Corresponding Author:
Aafaf Beljadid
Engineering and Applied Physics Team (EAPT), ESTBM, Sultane Moulay Slimane University
Avenue Mohamed V, BP 591, Beni Mellal, Morocco
Email: Aafaf.beljadid@usms.ac.ma
1. INTRODUCTION
With the fast progress of computer science and image processing technologies, computer vision
technology has been applied largely in the textile industry. Consequently, the automatic inspection of fabric
defect will become a self-evident solution to achieve high quality and lowest manpower prices [1]. Deep
learning and computer vision have been largely used in textile fields, and numerous researches are available
on this subject [2]–[7].
Deep learning is a leading machine learning technique which use artificial neural networks; it tends
to be able to handle higher levels of abstracting data by using horizontal hierarchical architectures [8]. This
approach is recent and has been largely used in many areas of artificial intelligence, such as health care,
automotive industry, natural language processing, document analysis and recognition [9]–[12]. Deep neuron
networks (DNNs) for image classification generally combine layers of convolutional neural networks
(CNNs) and fully connected artificial neurons stacked to satisfy overlaying vision areas.

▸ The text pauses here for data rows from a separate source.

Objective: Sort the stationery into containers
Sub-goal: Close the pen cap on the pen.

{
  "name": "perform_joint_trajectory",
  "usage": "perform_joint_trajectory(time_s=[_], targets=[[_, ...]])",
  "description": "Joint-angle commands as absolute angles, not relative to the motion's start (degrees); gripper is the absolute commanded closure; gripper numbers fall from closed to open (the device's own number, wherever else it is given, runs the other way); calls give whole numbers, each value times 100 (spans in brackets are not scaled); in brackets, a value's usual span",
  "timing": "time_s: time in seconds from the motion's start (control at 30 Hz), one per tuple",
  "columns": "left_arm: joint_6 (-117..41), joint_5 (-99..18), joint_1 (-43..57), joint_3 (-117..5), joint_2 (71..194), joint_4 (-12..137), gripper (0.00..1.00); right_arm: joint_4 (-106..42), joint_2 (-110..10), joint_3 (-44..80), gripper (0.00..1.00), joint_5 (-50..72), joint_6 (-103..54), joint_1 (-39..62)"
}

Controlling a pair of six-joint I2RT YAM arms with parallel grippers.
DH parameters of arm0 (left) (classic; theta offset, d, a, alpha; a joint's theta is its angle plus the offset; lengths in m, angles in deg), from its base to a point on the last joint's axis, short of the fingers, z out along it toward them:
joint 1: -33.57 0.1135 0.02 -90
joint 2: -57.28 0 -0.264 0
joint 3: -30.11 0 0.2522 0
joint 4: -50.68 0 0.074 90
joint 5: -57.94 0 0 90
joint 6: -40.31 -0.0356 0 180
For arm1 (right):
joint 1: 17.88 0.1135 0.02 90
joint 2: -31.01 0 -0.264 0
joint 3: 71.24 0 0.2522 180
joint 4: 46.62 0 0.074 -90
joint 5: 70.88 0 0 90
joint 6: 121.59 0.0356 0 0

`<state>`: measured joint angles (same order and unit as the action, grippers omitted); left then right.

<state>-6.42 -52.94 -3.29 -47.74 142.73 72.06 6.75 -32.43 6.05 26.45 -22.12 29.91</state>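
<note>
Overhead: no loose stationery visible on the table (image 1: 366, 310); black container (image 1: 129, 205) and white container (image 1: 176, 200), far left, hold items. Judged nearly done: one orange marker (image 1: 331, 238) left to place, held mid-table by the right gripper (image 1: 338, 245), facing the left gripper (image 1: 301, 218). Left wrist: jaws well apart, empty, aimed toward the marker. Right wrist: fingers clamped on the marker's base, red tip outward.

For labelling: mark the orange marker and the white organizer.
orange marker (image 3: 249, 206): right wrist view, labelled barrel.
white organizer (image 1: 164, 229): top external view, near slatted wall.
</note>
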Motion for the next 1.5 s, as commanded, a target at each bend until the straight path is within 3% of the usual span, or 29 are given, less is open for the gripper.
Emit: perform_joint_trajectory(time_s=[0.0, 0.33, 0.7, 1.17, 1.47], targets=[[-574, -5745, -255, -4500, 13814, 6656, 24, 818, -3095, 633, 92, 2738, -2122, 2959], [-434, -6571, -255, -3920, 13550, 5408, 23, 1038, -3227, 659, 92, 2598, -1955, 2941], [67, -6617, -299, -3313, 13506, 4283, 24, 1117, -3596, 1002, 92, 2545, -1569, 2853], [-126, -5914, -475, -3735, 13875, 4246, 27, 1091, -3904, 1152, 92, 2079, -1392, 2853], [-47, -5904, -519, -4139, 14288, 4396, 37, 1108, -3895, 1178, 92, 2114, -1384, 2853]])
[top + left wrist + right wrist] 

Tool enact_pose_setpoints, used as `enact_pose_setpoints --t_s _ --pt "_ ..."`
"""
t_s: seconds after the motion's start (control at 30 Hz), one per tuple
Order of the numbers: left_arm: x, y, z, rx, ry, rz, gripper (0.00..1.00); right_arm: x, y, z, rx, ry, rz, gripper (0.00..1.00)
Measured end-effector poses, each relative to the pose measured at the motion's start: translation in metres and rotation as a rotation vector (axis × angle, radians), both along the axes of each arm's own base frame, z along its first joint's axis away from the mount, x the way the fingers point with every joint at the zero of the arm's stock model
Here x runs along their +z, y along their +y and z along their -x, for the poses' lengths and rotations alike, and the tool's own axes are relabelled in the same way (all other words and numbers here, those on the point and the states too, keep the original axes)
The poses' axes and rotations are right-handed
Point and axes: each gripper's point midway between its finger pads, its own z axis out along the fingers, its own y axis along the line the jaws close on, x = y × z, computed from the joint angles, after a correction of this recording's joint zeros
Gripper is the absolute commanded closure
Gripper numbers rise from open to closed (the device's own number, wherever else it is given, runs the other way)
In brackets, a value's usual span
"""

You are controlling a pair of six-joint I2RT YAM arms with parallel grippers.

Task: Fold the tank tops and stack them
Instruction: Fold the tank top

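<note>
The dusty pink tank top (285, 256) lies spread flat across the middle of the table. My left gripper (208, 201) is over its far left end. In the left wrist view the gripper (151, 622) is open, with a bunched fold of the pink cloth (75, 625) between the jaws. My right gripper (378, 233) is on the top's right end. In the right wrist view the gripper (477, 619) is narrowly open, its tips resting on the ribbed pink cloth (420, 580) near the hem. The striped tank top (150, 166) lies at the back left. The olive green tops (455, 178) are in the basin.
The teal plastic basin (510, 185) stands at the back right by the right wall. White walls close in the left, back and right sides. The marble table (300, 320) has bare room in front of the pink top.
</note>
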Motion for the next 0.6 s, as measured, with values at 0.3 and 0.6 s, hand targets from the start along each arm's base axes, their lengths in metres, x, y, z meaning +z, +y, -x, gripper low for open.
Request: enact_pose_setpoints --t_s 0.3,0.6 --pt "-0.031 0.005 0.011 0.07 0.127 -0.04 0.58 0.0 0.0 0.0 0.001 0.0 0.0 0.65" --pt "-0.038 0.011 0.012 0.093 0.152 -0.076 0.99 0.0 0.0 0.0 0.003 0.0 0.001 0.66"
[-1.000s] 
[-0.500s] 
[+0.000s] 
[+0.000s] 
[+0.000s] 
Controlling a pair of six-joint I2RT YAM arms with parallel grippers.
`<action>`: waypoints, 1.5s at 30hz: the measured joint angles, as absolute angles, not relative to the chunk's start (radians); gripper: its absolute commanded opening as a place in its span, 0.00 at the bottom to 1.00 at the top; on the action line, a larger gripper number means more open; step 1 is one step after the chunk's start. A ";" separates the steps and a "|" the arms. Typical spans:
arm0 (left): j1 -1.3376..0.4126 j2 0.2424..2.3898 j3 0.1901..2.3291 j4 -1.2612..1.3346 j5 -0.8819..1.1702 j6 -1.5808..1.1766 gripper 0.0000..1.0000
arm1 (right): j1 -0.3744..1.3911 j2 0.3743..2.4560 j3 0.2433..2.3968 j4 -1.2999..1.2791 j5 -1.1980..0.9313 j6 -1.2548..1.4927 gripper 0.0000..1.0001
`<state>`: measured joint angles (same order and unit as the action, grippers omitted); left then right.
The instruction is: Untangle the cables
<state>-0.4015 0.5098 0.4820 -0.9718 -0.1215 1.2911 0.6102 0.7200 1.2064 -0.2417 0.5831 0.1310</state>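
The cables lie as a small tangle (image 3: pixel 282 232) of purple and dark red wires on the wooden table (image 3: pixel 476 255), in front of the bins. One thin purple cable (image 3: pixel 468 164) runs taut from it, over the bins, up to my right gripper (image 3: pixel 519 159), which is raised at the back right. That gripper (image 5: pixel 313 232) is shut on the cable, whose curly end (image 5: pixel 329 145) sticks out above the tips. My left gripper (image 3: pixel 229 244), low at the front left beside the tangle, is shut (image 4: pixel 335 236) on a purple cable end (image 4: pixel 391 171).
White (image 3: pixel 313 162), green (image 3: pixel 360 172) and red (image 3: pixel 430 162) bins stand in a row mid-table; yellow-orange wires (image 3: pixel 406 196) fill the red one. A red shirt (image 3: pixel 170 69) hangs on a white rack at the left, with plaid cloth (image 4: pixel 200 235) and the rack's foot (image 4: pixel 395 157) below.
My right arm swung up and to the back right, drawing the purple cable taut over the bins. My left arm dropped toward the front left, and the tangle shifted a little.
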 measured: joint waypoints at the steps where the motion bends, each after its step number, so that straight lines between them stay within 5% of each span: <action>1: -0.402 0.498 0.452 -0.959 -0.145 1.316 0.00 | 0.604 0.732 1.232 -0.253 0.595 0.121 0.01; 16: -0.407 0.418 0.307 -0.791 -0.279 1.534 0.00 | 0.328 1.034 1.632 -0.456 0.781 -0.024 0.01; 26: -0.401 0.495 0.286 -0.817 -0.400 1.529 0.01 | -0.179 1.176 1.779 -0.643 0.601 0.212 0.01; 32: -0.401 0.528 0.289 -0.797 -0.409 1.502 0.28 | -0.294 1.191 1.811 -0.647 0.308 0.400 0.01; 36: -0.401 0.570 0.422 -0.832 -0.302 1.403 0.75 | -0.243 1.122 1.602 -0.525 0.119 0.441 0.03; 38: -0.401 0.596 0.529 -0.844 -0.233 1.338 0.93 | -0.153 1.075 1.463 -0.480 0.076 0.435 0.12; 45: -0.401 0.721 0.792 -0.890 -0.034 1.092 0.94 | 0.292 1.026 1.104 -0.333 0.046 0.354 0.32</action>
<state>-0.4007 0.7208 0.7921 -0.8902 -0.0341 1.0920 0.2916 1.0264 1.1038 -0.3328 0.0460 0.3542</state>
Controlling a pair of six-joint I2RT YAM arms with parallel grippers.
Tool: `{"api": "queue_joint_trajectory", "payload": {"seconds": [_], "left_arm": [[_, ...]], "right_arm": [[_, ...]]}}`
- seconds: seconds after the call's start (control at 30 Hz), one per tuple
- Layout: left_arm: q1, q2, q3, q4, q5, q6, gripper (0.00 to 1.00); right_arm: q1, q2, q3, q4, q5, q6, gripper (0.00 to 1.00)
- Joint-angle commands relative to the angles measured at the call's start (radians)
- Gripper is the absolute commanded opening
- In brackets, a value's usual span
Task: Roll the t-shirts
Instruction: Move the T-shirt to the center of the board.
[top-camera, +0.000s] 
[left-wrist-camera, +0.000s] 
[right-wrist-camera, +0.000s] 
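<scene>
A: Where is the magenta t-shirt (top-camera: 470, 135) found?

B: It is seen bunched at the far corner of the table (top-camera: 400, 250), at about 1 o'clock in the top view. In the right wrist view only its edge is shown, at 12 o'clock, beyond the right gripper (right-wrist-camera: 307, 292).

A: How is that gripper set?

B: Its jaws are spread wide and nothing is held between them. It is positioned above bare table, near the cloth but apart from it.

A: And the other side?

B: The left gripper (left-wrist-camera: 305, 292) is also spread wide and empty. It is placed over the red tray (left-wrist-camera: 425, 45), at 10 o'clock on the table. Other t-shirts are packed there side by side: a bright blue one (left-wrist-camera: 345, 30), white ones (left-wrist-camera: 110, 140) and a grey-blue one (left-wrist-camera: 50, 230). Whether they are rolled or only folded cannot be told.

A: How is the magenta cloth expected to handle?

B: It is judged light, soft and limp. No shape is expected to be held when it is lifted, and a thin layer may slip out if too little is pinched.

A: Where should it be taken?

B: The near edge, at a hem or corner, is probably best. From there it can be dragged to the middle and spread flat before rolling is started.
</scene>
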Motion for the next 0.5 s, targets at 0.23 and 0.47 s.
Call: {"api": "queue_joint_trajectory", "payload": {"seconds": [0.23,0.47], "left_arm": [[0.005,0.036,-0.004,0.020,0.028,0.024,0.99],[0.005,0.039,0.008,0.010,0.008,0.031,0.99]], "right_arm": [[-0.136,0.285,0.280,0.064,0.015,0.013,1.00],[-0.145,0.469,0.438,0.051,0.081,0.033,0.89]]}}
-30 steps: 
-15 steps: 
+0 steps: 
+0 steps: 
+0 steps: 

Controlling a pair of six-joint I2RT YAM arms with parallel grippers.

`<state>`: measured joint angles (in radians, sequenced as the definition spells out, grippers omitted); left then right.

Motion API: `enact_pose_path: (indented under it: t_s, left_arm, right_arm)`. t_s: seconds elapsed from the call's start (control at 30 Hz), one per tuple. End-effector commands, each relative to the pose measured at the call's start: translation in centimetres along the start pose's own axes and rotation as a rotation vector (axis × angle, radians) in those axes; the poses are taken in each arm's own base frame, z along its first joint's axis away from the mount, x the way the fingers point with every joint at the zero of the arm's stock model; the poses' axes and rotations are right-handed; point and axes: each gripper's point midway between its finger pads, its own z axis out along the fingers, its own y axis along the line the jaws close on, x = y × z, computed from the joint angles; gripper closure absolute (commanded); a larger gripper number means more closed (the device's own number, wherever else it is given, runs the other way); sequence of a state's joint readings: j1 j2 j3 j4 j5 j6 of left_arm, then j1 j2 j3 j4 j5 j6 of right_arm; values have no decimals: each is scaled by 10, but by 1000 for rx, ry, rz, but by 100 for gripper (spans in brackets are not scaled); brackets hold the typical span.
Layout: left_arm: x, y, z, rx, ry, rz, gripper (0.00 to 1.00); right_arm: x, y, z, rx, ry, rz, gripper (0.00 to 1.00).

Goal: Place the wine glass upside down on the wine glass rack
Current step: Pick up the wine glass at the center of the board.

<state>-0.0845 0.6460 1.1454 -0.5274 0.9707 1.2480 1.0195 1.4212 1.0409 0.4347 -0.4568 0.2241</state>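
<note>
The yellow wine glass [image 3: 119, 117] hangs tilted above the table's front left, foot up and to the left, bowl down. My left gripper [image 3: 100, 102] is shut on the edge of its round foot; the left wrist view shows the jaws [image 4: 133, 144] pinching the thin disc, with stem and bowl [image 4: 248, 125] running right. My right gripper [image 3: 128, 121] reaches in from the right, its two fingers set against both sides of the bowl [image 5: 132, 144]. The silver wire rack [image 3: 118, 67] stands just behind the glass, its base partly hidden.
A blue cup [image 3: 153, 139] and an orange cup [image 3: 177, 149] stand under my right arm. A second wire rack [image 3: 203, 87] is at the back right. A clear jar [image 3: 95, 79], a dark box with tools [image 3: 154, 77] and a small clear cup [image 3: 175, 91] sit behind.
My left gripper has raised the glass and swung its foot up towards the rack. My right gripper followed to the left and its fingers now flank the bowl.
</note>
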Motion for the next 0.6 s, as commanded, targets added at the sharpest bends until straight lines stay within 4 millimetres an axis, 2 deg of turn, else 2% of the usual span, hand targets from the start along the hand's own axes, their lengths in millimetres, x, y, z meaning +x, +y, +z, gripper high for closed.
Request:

CNN is a category of deep learning and it is considered to be the leading classification system for
image identification and classification problems. Instead of standard algorithms, CNNs are able to acquire
advanced characteristics from the initial image without having to extract the specific features manually [13].
It has demonstrated an exceptional capacity in image treatment and categorization [2], [13]–[16].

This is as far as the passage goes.